Flyfish Club, la société à l’origine du club réservé aux membres qui doit ouvrir à Manhattan ce mois-ci, a conclu un accord avec la Securities and Exchange Commission pour des violations présumées.
Conformément à l’accord de règlement, Flyfish a jusqu’au 26 septembre pour « détruire tous les NFT Flyfish en sa possession », cesser d’accepter les paiements de redevances des plateformes de négociation du marché secondaire sur les ventes de NFT Flyfish et payer une pénalité civile de 750 000 $.
En 2021 et 2022, Flyfish a vendu des adhésions à son club privé encore à construire via des jetons non fongibles (NFT) dont le prix se situe entre 2,5 et 4,25 ETH. Environ 1 600 NFT ont été vendus, générant environ 14,8 millions de dollars de recettes brutes. Ces fonds ont été utilisés pour financer la construction du « Flyfish Club », un restaurant privé dans le centre-ville de Manhattan, selon la SEC.
« Flyfish a amené les investisseurs à espérer des bénéfices grâce à l’expertise entrepreneuriale et managériale de Flyfish et de ses dirigeants dans la construction et la gestion du restaurant », a écrit la SEC dans l’accord de règlement. « Flyfish a indiqué aux investisseurs qu’ils pourraient potentiellement tirer profit de la revente de leurs NFT à des prix plus élevés sur le marché secondaire. »
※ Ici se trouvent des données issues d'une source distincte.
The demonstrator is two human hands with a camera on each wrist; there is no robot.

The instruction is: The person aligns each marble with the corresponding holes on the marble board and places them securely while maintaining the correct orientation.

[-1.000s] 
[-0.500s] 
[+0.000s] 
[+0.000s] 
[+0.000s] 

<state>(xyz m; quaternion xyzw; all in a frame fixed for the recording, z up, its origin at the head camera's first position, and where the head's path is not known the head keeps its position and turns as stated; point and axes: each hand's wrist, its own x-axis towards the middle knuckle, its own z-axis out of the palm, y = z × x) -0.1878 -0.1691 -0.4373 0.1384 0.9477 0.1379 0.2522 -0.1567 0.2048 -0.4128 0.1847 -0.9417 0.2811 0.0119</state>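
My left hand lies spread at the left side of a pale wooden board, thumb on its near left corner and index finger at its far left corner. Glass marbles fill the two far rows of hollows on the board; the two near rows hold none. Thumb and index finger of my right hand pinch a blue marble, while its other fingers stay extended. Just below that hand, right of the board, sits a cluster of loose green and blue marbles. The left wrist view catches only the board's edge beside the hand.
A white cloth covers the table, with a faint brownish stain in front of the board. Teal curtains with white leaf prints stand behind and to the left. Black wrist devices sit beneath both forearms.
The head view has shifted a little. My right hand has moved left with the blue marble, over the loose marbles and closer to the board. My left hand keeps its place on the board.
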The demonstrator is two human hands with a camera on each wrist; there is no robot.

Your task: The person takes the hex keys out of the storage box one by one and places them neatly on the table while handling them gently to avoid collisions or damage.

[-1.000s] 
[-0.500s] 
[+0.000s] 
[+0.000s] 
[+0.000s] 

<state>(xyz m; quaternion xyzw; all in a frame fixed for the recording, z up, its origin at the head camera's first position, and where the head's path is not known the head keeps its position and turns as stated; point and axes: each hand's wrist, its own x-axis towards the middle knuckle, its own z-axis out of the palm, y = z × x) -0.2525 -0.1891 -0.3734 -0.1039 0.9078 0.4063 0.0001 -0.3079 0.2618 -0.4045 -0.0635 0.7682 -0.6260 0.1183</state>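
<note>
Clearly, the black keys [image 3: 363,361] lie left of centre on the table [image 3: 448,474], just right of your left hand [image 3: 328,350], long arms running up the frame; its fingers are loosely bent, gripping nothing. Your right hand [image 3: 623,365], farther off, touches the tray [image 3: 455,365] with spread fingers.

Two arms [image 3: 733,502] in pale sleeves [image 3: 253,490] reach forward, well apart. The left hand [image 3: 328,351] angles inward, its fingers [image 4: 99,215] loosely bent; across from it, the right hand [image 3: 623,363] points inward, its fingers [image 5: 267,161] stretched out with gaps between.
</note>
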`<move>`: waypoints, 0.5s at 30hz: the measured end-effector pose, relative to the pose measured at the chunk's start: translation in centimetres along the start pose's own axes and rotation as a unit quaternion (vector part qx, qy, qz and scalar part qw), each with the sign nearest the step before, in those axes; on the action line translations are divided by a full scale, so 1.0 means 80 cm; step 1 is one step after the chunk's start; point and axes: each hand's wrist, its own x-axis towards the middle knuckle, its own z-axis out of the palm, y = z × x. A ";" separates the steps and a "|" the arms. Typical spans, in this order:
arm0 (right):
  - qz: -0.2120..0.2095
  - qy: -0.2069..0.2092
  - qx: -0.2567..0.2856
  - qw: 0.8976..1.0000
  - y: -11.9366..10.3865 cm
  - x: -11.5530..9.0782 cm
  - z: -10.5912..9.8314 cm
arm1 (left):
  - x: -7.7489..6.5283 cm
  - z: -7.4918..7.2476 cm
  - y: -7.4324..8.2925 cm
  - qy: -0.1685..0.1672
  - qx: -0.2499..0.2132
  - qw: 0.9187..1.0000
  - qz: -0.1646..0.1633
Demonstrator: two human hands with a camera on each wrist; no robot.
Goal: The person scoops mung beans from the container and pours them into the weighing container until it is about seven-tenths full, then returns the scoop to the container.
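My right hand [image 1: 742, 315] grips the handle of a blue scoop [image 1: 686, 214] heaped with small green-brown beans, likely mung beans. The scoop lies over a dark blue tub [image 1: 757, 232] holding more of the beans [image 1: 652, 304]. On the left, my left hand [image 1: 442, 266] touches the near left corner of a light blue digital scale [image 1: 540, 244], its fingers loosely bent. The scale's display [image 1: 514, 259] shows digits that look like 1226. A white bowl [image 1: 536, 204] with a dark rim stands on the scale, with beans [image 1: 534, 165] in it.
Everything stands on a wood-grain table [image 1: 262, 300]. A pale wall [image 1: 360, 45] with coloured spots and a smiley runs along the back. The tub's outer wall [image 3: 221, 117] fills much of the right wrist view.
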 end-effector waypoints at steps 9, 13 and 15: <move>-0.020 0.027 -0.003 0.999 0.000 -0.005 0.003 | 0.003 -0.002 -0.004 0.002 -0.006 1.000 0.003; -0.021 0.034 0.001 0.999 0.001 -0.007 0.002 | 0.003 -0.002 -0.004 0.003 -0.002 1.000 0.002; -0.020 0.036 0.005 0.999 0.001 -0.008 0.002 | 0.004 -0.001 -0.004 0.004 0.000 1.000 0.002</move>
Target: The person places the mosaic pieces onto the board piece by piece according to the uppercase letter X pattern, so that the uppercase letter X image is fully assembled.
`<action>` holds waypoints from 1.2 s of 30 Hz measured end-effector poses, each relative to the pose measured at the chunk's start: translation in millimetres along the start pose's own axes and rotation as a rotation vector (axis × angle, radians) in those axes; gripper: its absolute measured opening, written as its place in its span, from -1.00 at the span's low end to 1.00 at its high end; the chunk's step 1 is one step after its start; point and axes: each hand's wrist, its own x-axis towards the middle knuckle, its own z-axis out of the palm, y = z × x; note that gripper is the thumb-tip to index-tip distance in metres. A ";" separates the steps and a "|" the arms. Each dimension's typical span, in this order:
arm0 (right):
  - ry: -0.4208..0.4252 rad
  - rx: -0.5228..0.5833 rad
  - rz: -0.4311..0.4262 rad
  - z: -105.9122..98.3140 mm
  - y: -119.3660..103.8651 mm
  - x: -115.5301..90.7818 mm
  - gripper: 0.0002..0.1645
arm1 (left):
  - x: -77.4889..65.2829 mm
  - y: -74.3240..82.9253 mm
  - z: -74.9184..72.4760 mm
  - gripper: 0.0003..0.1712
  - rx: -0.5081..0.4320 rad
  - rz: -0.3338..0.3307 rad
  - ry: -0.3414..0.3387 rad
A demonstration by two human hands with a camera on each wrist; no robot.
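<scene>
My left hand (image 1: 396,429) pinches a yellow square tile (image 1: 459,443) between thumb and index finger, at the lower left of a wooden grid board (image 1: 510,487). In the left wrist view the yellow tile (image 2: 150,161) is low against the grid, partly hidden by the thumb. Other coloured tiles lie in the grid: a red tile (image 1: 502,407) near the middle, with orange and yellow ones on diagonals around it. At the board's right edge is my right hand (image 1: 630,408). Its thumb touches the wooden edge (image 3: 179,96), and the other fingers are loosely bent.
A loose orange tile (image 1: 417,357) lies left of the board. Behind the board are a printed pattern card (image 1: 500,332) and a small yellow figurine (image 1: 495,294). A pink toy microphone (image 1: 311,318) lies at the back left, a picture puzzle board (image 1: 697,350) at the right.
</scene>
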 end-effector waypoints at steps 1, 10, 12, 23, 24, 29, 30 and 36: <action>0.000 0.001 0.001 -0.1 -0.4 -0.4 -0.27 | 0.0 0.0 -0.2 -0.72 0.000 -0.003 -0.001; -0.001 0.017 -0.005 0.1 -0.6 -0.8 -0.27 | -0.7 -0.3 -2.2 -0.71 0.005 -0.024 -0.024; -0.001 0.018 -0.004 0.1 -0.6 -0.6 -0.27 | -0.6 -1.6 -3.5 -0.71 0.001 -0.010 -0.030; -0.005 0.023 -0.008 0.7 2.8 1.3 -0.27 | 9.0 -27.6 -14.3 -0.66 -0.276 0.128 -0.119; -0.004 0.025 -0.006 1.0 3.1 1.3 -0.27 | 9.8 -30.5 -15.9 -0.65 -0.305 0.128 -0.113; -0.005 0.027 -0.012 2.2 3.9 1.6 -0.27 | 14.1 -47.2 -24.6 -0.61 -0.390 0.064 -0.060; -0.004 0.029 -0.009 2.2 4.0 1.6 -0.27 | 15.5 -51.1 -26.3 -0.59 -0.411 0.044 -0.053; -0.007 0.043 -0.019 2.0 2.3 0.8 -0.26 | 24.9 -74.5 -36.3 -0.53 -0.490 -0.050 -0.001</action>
Flyfish a également déclaré aux investisseurs que la « location » de ses jetons à des non-membres était un moyen de réaliser des bénéfices.
Le club devrait ouvrir ses portes cette semaine, le 20 septembre, selon les publications sur les réseaux sociaux. Bien que le site Web du club reconnaisse que l’entreprise a initialement « été lancée avec des adhésions basées sur la blockchain », les membres intéressés ne peuvent désormais postuler que pour des « adhésions standard ». Les détenteurs actuels de NFT sont toujours autorisés à louer leurs jetons à d’autres pour accéder au club, ajoute le site Web.
Les commissaires de la SEC, Hester Peirce et Mark Uyeda, qui ont souvent divergé d’opinion avec leurs collègues sur les mesures d’application liées à la blockchain, ont émis une opinion dissidente.
« Pour des commissaires grincheux comme nous, l’application des règles cryptographiques ressemble un peu à un voyage au restaurant pour un repas, à la manière d’Omakase », ont écrit Peirce et Uyeda, faisant référence à l’expérience culinaire japonaise que Flyfish Club prévoit d’offrir.
« Omakase signifie « je vous laisse le soin de décider ». Cette directive est merveilleuse entre les mains d’un chef renommé, mais désastreuse entre les mains d’une Commission obsédée par la cryptographie », ont-ils ajouté.
Selon Peirce et Uyeda, les NFT en question ne sont pas des titres comme le prétendent leurs collègues, mais plutôt des jetons utilitaires. Cela est vrai même si le succès du restaurant a fait augmenter les prix des NFT, affirment les commissaires.
Les acheteurs de NFT Flyfish n’avaient pas une « attente raisonnable de profit », affirment Peirce et Uyeda, mais plutôt une attente raisonnable de « merveilleuses expériences culinaires et d’autres expériences d’adhésion exclusives ».
« Les lois sur les valeurs mobilières ne sont pas nécessaires ici, et leur application est préjudiciable à la fois dans le cas présent et en tant que précédent futur », ont-ils ajouté. « Les NFT Flyfish étaient simplement une autre façon de vendre des abonnements. Pourquoi un chef ne pourrait-il pas vendre des abonnements pour manger à sa table de cuisine et percevoir des redevances sur les reventes de ces abonnements ? »
Flyfish n’a pas immédiatement répondu à la demande de commentaires de Blockworks.